Records from a data source
··········
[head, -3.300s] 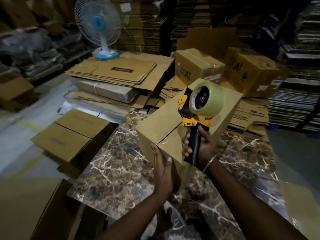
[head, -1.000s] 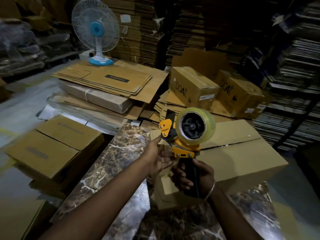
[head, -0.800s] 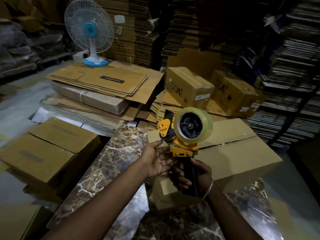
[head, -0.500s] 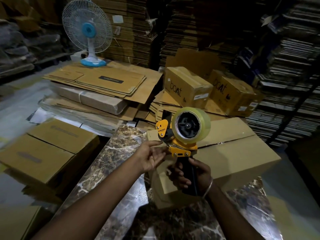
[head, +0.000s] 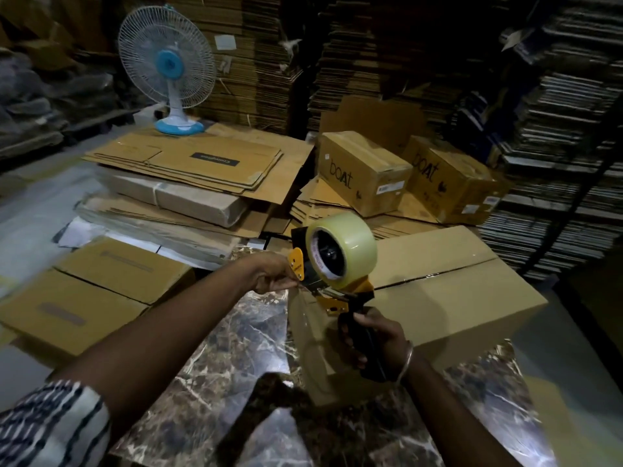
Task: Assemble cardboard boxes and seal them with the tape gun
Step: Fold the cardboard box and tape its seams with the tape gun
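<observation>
Right hand (head: 377, 335) wraps black handle of tape gun (head: 332, 274), holding it upright over near corner of cardboard box (head: 448, 298). Left hand (head: 273, 274) pinches tape end at gun's front edge, fingers curled. Gun: yellow frame, black body, fat roll of clear tape (head: 350, 247). Box plain brown, closed flaps meeting in dark centre seam, sitting on marble-patterned worktop (head: 215, 358). Beyond: flattened cartons, two printed boxes, blue-and-white fan (head: 168, 75).

right hand (head: 374, 335) gripping tape gun (head: 333, 264), left hand (head: 273, 274) pinching tape end, over cardboard box (head: 448, 291)
</observation>
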A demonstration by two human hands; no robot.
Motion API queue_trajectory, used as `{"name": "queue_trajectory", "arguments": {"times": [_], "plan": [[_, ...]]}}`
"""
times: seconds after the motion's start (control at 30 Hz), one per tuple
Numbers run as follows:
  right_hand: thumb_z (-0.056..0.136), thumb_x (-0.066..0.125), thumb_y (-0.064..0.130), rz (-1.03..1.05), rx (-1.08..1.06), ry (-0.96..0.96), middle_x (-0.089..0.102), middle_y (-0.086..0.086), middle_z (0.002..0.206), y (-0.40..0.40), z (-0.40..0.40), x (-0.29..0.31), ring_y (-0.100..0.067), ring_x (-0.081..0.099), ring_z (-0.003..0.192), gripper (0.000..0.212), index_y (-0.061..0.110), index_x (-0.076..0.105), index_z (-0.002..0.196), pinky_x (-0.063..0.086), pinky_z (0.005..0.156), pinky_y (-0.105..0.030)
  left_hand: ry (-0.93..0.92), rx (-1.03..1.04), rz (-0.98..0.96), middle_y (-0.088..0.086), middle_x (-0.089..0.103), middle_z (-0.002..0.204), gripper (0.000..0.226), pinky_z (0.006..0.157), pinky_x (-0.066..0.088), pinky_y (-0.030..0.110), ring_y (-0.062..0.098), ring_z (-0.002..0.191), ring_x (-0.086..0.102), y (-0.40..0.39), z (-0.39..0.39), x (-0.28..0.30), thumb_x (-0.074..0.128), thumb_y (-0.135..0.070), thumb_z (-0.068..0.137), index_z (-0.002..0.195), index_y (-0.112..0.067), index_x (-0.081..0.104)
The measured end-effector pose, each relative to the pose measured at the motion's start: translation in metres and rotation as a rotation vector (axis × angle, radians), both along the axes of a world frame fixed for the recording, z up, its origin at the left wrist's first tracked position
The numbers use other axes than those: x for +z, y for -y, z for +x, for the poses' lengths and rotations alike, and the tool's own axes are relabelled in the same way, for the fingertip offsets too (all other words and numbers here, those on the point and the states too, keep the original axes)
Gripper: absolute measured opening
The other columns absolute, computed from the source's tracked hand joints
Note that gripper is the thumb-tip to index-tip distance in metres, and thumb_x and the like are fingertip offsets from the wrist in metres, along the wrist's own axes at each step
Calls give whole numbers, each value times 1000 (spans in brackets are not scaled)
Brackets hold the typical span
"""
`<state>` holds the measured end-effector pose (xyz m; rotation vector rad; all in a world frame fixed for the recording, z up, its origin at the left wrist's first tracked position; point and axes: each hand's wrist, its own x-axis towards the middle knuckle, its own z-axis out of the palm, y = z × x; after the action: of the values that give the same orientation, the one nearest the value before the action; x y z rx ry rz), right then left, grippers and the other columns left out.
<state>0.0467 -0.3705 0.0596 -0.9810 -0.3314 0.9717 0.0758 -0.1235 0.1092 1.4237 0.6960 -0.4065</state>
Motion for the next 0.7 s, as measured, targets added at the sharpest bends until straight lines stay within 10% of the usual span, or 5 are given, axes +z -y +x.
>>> {"name": "queue_trajectory", "arguments": {"times": [0.33,0.7], "plan": [[78,67,57,-206,-214,-49,38,-7,61,-20,-23,10,-15,31,35,47,11,55,72,21,38,-21,36,-150,242,8,58,55,30,38,46,15,8,39,57,0,33,-6,43,7,98,73,-5,54],[83,55,61,-366,-407,32,43,-6,57,-43,-42,15,-16,31,36,53,9,54,80,23,40,-20,241,-180,583,12,54,62,32,67,55,44,27,62,58,-13,71,-18,52,1,96,65,-8,53]]}}
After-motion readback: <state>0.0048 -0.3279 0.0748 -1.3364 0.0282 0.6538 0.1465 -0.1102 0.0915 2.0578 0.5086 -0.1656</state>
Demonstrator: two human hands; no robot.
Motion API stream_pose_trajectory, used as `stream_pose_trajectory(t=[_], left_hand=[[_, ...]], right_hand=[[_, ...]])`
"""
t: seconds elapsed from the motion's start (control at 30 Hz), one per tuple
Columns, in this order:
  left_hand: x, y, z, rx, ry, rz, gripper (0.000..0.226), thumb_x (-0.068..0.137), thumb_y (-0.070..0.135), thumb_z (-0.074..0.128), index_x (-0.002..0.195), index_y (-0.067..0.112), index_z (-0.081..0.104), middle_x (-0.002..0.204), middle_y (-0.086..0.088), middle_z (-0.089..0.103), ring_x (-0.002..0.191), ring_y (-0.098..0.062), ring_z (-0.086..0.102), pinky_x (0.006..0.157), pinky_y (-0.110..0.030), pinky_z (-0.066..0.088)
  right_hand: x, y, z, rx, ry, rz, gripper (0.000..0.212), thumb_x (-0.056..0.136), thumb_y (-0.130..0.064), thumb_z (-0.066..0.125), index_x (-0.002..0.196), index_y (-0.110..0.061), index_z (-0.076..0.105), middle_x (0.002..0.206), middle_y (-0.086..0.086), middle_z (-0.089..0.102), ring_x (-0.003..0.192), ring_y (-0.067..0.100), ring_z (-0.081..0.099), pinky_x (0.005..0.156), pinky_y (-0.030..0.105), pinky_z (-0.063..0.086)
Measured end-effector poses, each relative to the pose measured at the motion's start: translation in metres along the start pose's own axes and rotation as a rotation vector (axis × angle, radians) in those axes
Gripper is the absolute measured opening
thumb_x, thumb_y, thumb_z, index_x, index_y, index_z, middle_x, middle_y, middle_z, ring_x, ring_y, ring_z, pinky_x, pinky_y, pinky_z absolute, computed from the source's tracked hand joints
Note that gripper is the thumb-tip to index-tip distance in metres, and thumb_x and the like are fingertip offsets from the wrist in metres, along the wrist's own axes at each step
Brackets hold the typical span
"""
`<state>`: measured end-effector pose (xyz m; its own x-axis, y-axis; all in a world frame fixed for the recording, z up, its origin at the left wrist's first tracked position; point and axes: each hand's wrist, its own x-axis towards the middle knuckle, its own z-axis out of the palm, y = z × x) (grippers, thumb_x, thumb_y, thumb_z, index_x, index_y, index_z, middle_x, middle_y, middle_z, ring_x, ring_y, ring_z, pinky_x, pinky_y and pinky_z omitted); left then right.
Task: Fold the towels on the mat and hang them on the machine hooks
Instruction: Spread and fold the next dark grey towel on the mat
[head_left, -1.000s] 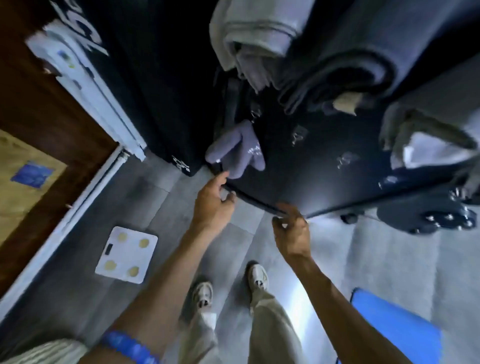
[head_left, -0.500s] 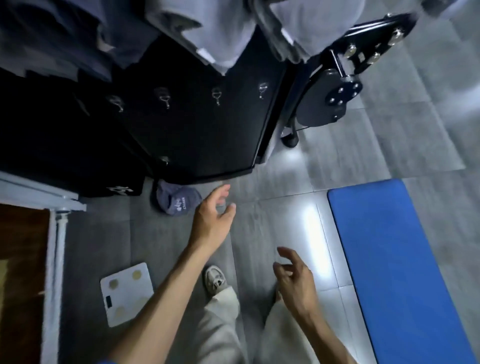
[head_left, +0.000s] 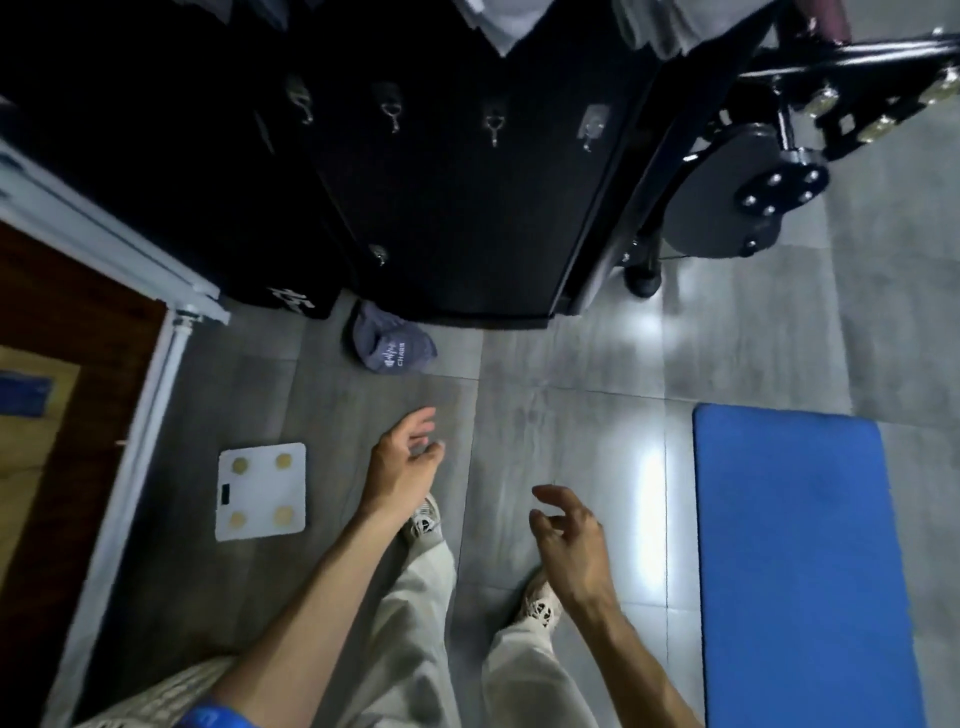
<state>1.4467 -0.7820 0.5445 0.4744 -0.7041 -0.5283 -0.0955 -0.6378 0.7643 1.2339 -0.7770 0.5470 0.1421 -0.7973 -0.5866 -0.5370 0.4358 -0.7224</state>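
Hanging empty, both hands' fingers (head_left: 558, 501) loosely spread, fallen towel (head_left: 392, 340) lying well ahead

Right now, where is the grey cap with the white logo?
In the head view, the grey cap lies on the floor tiles at the foot of the black machine panel, left of centre, beyond the left hand.

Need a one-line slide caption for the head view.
Both hands, left and right, hang empty over the tiled floor between the bare blue mat and the machine's hooks; a fallen cap lies below.
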Motion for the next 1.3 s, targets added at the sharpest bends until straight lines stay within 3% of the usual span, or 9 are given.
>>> stream_pose_trajectory(t=[0.2, 0.33, 0.57, 0.73, 0.9, 1.0, 1.1, 1.17, 1.3], left_hand=[[0.025, -0.024, -0.052, -0.133, 0.167, -0.046, 0.038, 0.085, -0.001, 0.064, 0.120, 0.015, 0.063, 0.108, -0.003, 0.064, 0.096, -0.014, 0.062, 0.075, -0.005, 0.043], [0.060, -0.049, -0.091, -0.188, 0.212, -0.083, 0.039, 0.085, -0.002, 0.063, 0.119, 0.018, 0.064, 0.108, -0.004, 0.065, 0.098, -0.015, 0.064, 0.075, -0.009, 0.044], [0.154, -0.119, -0.144, -0.301, 0.247, -0.177, 0.039, 0.084, -0.002, 0.060, 0.120, 0.014, 0.063, 0.113, -0.011, 0.065, 0.097, -0.015, 0.064, 0.083, -0.016, 0.045], [0.235, -0.179, -0.140, -0.330, 0.252, -0.236, 0.038, 0.087, 0.003, 0.059, 0.123, 0.014, 0.061, 0.105, -0.002, 0.062, 0.094, -0.014, 0.063, 0.081, -0.013, 0.044], [0.320, -0.256, -0.108, -0.361, 0.268, -0.296, 0.037, 0.085, 0.009, 0.060, 0.122, 0.008, 0.061, 0.109, -0.011, 0.064, 0.097, -0.021, 0.064, 0.086, -0.020, 0.046], [0.370, -0.303, -0.093, -0.386, 0.325, -0.315, 0.038, 0.080, 0.015, 0.062, 0.118, 0.013, 0.063, 0.101, -0.003, 0.064, 0.092, -0.018, 0.064, 0.089, -0.029, 0.051], [0.424, -0.357, -0.073, -0.475, 0.328, -0.323, 0.031, 0.085, -0.002, 0.059, 0.106, 0.020, 0.064, 0.085, 0.011, 0.061, 0.076, -0.002, 0.058, 0.080, -0.028, 0.049], [0.450, -0.388, -0.062, -0.443, 0.418, -0.323, 0.032, 0.074, 0.003, 0.063, 0.092, 0.030, 0.067, 0.075, 0.010, 0.062, 0.067, -0.004, 0.058, 0.076, -0.028, 0.048], [0.488, -0.433, -0.040, -0.503, 0.404, -0.320, 0.031, 0.079, 0.006, 0.066, 0.096, 0.033, 0.063, 0.092, -0.001, 0.065, 0.074, 0.005, 0.062, 0.075, -0.015, 0.049]], right_hand=[[0.040, -0.042, 0.045, -0.136, -0.127, -0.100, 0.023, 0.096, -0.016, 0.055, 0.114, -0.027, 0.063, 0.109, -0.016, 0.063, 0.091, -0.001, 0.063, 0.064, 0.013, 0.051], [0.078, -0.074, 0.092, -0.218, -0.178, -0.139, 0.024, 0.095, -0.015, 0.057, 0.113, -0.029, 0.065, 0.109, -0.014, 0.066, 0.089, 0.004, 0.066, 0.065, 0.020, 0.055], [0.183, -0.109, 0.208, -0.407, -0.332, -0.160, 0.024, 0.095, -0.009, 0.058, 0.104, -0.030, 0.064, 0.076, 0.000, 0.066, 0.050, 0.000, 0.053, 0.049, 0.009, 0.041], [0.292, -0.094, 0.289, -0.568, -0.382, -0.183, 0.027, 0.089, -0.005, 0.062, 0.094, -0.030, 0.066, 0.098, -0.012, 0.068, 0.086, 0.004, 0.063, 0.074, 0.007, 0.047], [0.418, -0.048, 0.361, -0.749, -0.434, -0.279, 0.025, 0.087, 0.000, 0.059, 0.102, -0.017, 0.069, 0.102, -0.004, 0.069, 0.088, 0.010, 0.062, 0.067, 0.000, 0.040], [0.493, -0.013, 0.406, -0.858, -0.505, -0.265, 0.023, 0.089, -0.006, 0.058, 0.103, -0.021, 0.067, 0.108, -0.003, 0.069, 0.095, 0.015, 0.063, 0.079, 0.020, 0.046], [0.569, 0.025, 0.450, -1.058, -0.564, -0.370, 0.023, 0.087, -0.012, 0.059, 0.107, -0.019, 0.067, 0.116, 0.000, 0.068, 0.109, 0.022, 0.061, 0.086, 0.024, 0.043], [0.607, 0.039, 0.475, -1.221, -0.611, -0.469, 0.029, 0.086, -0.014, 0.059, 0.114, -0.021, 0.066, 0.125, 0.002, 0.063, 0.117, 0.025, 0.056, 0.094, 0.029, 0.043], [0.670, 0.065, 0.526, -1.613, -0.707, -0.534, 0.045, 0.089, -0.021, 0.058, 0.133, -0.025, 0.055, 0.152, 0.006, 0.032, 0.138, 0.030, 0.031, 0.110, 0.040, 0.031]])
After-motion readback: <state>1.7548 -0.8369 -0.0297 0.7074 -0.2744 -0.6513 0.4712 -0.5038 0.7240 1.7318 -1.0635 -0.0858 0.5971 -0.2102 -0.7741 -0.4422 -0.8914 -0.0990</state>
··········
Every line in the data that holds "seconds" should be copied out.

> _WORKED SOLUTION_:
times: seconds after the motion's start (control at 30 Hz), one per tuple
t: seconds elapsed from the motion's start (control at 30 Hz), one per tuple

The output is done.